Pay attention to the syllabus
The most boring part of any class is the syllabus, but it can also be the most helpful. Make sure you have it printed out the first day of class when your professor is likely to go over class expectations and the important details of the course. Bringing a highlighter is also really helpful so you can remember important test dates and highlight that part about the extra credit opportunity!
Visit your professors’ office hours
This is a tried and true way to start off a class on the right foot. Professors usually really enjoy getting to know their students and saying “Hi” within the first week or so will make it easier for you to go to them with questions later in the year when you need help. Just knock on the door, introduce yourself and tell them why you’re taking their class. Ask them about what else they teach or what they are involved with on campus and any advice they have for you.
Create a plan for taking notes
Some like to take notes by hand and others with a computer. Find what works for you and keeps you most focused on the lecture. Computer notetaking systems like Evernote can help you stay organized and coordinate with your phone for studying on the go. But don’t underestimate the power of a notepad. Invest in some colorful pens to make it fun and figure out what system works best for you.
Easier said than done, right? The first week is actually prime time to reach out and make new friends. Ask someone about where they are from, what they are majoring in or even what they think of the professor so far. And, smiling goes a long way. Putting yourself out there is hard, but it’s worth it, especially when you need a study group before the first exam.
Don’t buy your textbooks for the first day in class
Many college students have come pencils sharpened and books at the ready eager to attend class just to find out that they don’t need the $200 book after all. As a general rule of thumb, don’t buy the book until after the first day of class unless your class syllabus says you should.
Yes, it may be syllabus week, but that’s the perfect time to plan out your test dates and get an idea of how you’ll need to study. Are some of your papers due around the same date of your exams? That means you’ll need to start writing your paper earlier than normal. Take advantage of this calm time in the semester before all your commitments start to collide. Here is a great resource for free pintables that will keep you organized all year long.
It’s tempting to stay up late to hang out with friends and get some extra fun into the day, but losing sleep is not good for your attention span in class lectures.
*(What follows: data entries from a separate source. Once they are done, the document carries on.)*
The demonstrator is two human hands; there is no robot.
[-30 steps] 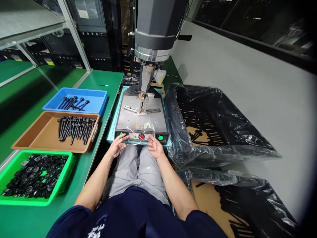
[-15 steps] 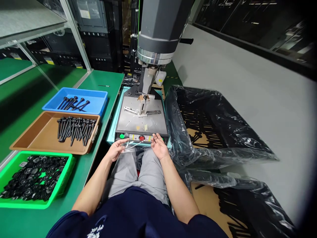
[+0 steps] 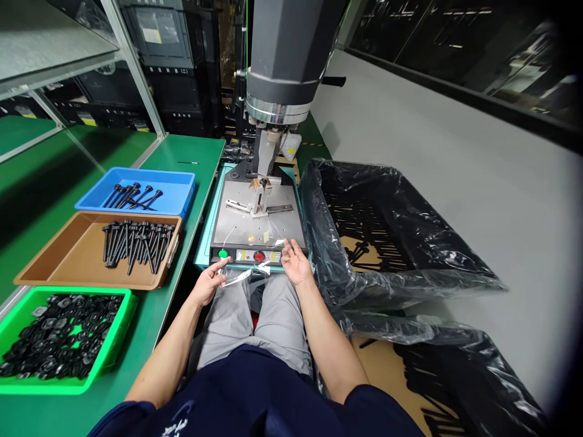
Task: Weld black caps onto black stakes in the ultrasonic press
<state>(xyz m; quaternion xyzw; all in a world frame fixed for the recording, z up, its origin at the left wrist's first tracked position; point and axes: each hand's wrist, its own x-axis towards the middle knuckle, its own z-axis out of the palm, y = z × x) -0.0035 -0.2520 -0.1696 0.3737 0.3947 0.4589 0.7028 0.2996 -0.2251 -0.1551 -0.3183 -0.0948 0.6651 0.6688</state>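
Note:
A thin clear plastic film [image 3: 237, 278] hangs over the front edge of the machine base [image 3: 262, 233], above my lap. My left hand [image 3: 210, 283] pinches the film's left end, close to the green button [image 3: 223, 254]. At the right end of the button panel, my right hand [image 3: 295, 261] is raised with its fingers apart; film glints beside its fingertips, but no grip on it shows. Between the hands is a red button [image 3: 259, 257]. A metal fixture [image 3: 260, 197] stands on the plate under the machine head [image 3: 285, 73].
On the green table at left are a blue tray [image 3: 175, 176] and a brown tray [image 3: 59, 255] with black bolt-like parts, and a green tray [image 3: 113, 328] of small black parts. Plastic-lined bins [image 3: 387, 280] with black parts stand at right.
The film has spread and shifted, with a piece now over the plate near my right hand. My right hand's fingers have opened a little. The view has shifted slightly.

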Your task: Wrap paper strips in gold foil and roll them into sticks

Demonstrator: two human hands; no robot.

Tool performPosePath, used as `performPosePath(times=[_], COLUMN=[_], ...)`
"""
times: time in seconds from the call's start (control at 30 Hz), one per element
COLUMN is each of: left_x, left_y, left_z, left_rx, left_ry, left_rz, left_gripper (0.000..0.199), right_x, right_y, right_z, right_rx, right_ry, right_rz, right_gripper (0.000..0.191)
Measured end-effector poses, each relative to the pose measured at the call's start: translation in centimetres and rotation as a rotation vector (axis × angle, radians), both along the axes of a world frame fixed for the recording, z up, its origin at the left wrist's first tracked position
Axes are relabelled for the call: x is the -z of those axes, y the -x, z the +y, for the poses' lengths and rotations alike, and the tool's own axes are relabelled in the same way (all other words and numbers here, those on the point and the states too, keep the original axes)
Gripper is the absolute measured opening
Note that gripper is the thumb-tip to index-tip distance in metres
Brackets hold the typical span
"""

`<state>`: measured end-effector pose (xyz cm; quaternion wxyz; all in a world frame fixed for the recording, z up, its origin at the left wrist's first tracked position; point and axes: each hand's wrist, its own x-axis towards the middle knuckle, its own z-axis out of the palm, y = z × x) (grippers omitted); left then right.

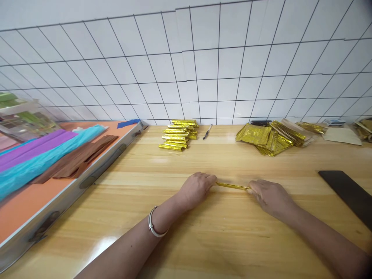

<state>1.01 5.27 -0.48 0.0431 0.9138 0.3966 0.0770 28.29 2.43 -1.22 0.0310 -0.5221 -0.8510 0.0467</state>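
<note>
A narrow folded strip of gold foil paper [232, 186] stretches between my two hands, low over the wooden table. My left hand [197, 189], with a silver bangle on its wrist, pinches the strip's left end. At the other end, my right hand [269, 197] has its fingers closed on the strip. The fingers cover both ends. Beyond my left hand lies a stack of folded gold paper strips [177, 136]. Farther back on the right is a loose pile of flat gold foil sheets [255, 135].
A pen [207, 132] lies near the tiled wall [203, 58]. On the left, an orange-topped box [95, 161] carries purple, turquoise and brown crepe paper [84, 155]. A clear container [26, 116] stands behind it. At right are a black flat board [345, 193] and a beige sheet [343, 135].
</note>
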Motion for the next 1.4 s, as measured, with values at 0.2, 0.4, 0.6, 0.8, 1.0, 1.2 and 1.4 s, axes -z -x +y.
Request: performPosePath(times=[0.2, 0.4, 0.6, 0.8, 1.0, 1.2, 1.4], left_x=[0.1, 0.1, -0.7, -0.7, -1.0, -1.1, -1.1], left_y=[0.1, -1.5, -2.5, -3.1, -2.1, -1.2, -0.7], left_z=[0.3, -0.9, -2.1, -2.4, -1.9, -1.5, -1.1], left_rx=[-0.002, 0.089, 0.1, 0.173, 0.134, 0.188, 0.157], left_ry=[-0.048, -0.081, -0.116, -0.157, -0.115, 0.05, 0.12], left_rz=[0.049, 0.044, 0.027, -0.031, -0.025, -0.068, -0.067], left_gripper=[0.011, 0.006, 0.009, 0.01, 0.011, 0.026, 0.039], right_x=[-0.5, -0.3, -0.2, -0.1, -0.5, -0.8, -0.5], right_y=[0.5, 3.0, 3.9, 4.2, 3.0, 2.0, 1.6], right_z=[0.4, -0.4, -1.0, -1.2, -1.2, -1.2, -1.1], right_rx=[-0.1, -0.168, -0.206, -0.248, -0.233, -0.216, -0.116], right_ry=[-0.149, -0.275, -0.235, -0.226, -0.109, -0.047, 0.032], right_rz=[-0.029, 0.017, 0.066, 0.088, 0.102, 0.121, 0.191], right_gripper=[0.02, 0.029, 0.025, 0.025, 0.025, 0.027, 0.025])
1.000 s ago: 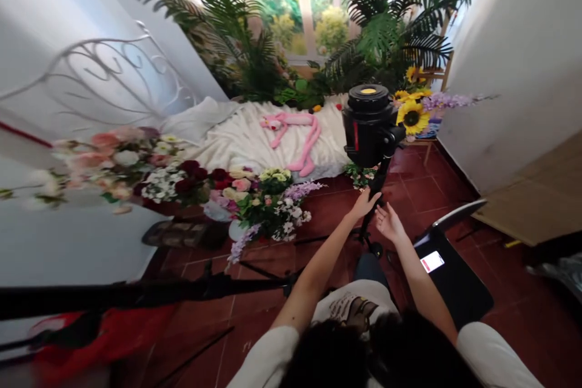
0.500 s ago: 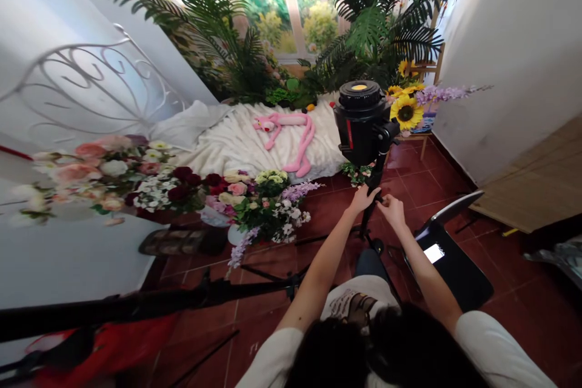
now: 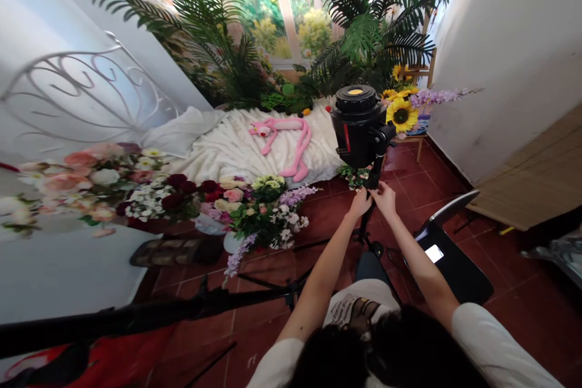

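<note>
A black studio light [image 3: 357,133] with a yellow disc on its top stands upright on a black light stand [image 3: 366,221]. Just under the light's bracket, my left hand [image 3: 361,202] is closed around the stand's upper pole. From the other side my right hand [image 3: 385,199] pinches the same spot, its fingertips close to those of the left. Whatever small part lies under the fingers is hidden. Past the light, a pink plush toy [image 3: 291,126] lies on a white fluffy blanket [image 3: 213,154].
Artificial flowers [image 3: 264,209] line the near side of the bed. A black chair [image 3: 454,273] with a lit phone [image 3: 434,253] on it stands at right. Another black stand [image 3: 218,297] stretches across the lower left. Sunflowers [image 3: 401,115] and palm leaves [image 3: 364,36] are behind the light.
My right hand has moved up and left, closer to the left hand on the pole. The left hand keeps its place on the stand. The view has shifted slightly.
</note>
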Available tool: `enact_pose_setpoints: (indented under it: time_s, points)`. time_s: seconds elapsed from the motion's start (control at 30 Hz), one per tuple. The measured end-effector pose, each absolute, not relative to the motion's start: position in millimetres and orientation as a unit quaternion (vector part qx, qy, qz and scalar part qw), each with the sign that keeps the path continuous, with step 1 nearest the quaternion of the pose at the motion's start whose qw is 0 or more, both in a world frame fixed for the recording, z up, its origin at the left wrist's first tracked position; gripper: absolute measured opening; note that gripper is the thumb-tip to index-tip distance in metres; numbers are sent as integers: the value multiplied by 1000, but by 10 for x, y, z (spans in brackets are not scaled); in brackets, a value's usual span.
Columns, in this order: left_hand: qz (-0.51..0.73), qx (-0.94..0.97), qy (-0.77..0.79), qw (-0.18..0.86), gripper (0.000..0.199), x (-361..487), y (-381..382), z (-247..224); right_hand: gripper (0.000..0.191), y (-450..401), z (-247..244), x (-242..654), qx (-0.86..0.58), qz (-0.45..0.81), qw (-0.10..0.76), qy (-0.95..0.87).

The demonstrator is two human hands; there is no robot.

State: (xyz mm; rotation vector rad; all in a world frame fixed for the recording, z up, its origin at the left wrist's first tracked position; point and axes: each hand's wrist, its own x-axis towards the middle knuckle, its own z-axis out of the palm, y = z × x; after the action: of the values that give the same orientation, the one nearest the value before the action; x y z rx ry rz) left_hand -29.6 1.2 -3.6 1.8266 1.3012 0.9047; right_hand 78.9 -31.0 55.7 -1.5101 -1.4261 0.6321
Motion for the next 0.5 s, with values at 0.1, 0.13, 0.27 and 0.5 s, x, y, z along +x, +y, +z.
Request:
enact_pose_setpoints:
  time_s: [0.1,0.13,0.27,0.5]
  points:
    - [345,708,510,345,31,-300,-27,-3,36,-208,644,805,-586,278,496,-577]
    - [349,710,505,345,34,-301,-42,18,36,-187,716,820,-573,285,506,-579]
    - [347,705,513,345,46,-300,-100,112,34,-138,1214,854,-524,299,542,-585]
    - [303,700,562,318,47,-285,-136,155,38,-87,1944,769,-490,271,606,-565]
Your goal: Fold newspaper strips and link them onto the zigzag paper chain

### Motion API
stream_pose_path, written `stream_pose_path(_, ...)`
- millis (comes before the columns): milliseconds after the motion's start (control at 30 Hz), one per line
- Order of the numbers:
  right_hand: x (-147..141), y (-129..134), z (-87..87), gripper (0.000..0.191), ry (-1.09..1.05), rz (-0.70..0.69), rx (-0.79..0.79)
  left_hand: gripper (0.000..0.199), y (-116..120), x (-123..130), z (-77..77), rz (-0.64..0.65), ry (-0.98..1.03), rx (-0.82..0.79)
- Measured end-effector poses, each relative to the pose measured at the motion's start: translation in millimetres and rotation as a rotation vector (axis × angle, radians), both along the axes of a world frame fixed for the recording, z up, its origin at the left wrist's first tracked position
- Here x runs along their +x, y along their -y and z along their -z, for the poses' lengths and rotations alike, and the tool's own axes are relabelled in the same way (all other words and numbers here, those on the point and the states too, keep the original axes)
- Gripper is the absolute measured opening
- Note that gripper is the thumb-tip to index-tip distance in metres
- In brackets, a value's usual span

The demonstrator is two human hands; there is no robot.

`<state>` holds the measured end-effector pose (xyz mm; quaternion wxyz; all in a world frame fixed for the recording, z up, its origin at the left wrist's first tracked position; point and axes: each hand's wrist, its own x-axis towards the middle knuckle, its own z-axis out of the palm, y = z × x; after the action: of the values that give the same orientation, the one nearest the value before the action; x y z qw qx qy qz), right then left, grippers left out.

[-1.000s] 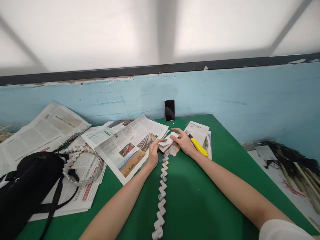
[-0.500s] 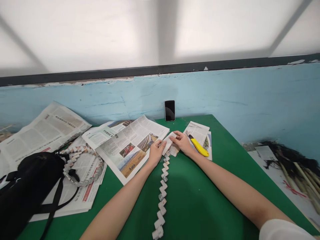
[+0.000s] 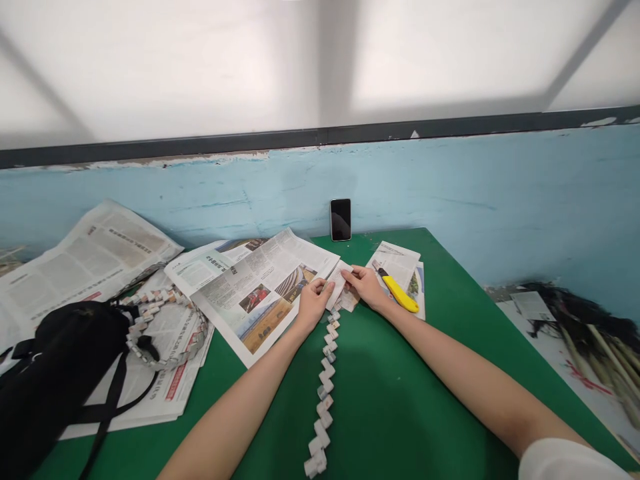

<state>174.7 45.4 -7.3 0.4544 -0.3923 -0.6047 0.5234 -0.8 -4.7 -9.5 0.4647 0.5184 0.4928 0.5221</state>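
Between my two hands is a small piece of newspaper [image 3: 339, 280], pale and partly printed. My left hand [image 3: 314, 301] pinches its left edge between thumb and fingers. At the upper right edge, my right hand [image 3: 365, 285] grips it the same way. Just below my hands a zigzag chain of folded paper [image 3: 325, 387] runs down the table toward me; its top end lies close under the piece. A few paper scraps [image 3: 349, 301] lie beneath my hands. Right of my right hand, a yellow utility knife [image 3: 399, 290] rests on cut newspaper pieces [image 3: 393, 263].
Newspaper sheets [image 3: 270, 293] spread over the left of the green table [image 3: 400, 400]. A black bag [image 3: 75, 360] and a coiled paper chain [image 3: 167, 333] lie on them. A phone [image 3: 341, 220] leans against the blue wall [image 3: 425, 180]. Sticks [image 3: 600, 360] lie beyond the right edge.
My right fingers have shifted slightly on the piece of newspaper, and more of its printed face shows. My left hand stays almost in place. The chain and knife lie as before.
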Motion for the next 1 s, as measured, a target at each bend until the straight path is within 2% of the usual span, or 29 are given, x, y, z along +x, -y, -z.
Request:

You can’t catch Z’s and take notes. Get on a schedule and stick to it!
Dress to impress
What you wear is a simple way to tell your professors that you care about doing your best in everything. No, no one expects you to look fabulous every day, but be sure to dress nicely for the first few weeks and keep sweats to twice a week later in the semester. When you look good, you feel good, you do good work. Save the yoga pants for study sessions and actual yoga.
Put away your phones.
You heard it in high school and you will hear it a thousand times but you can’t focus on both your ex boyfriend’s complicated relationship status on Facebook and the intricacies of the cell at the same time. Set your phone on do not disturb or silent so it doesn’t tempt you.
Map it out
Not knowing where your classes are when you first get on campus is the worst. Get the online map of the campus and save it to your phone, then use that to navigate. Also, make sure to know what room your class is in. Don’t be that student who sits in the wrong class for 15 minutes only to find out you’re in Spanish Culture when you should be in Psychology! Find the UWF map here.
Don’t be the person who asks to borrow a pencil the very first day of class. It’s always smart to bring a couple pencils, pens and highlighters to complete your note-taking arsenal.
Remember why you’re here
You came to school to learn, to prepare for what you hope to do post-graduation. There is no other time in your life where you will simply be able to focus on learning in the way that you will these four years. Write down your goals on a sheet of paper and remind yourself of them when you have rough days. Remember, there is nothing you can’t accomplish!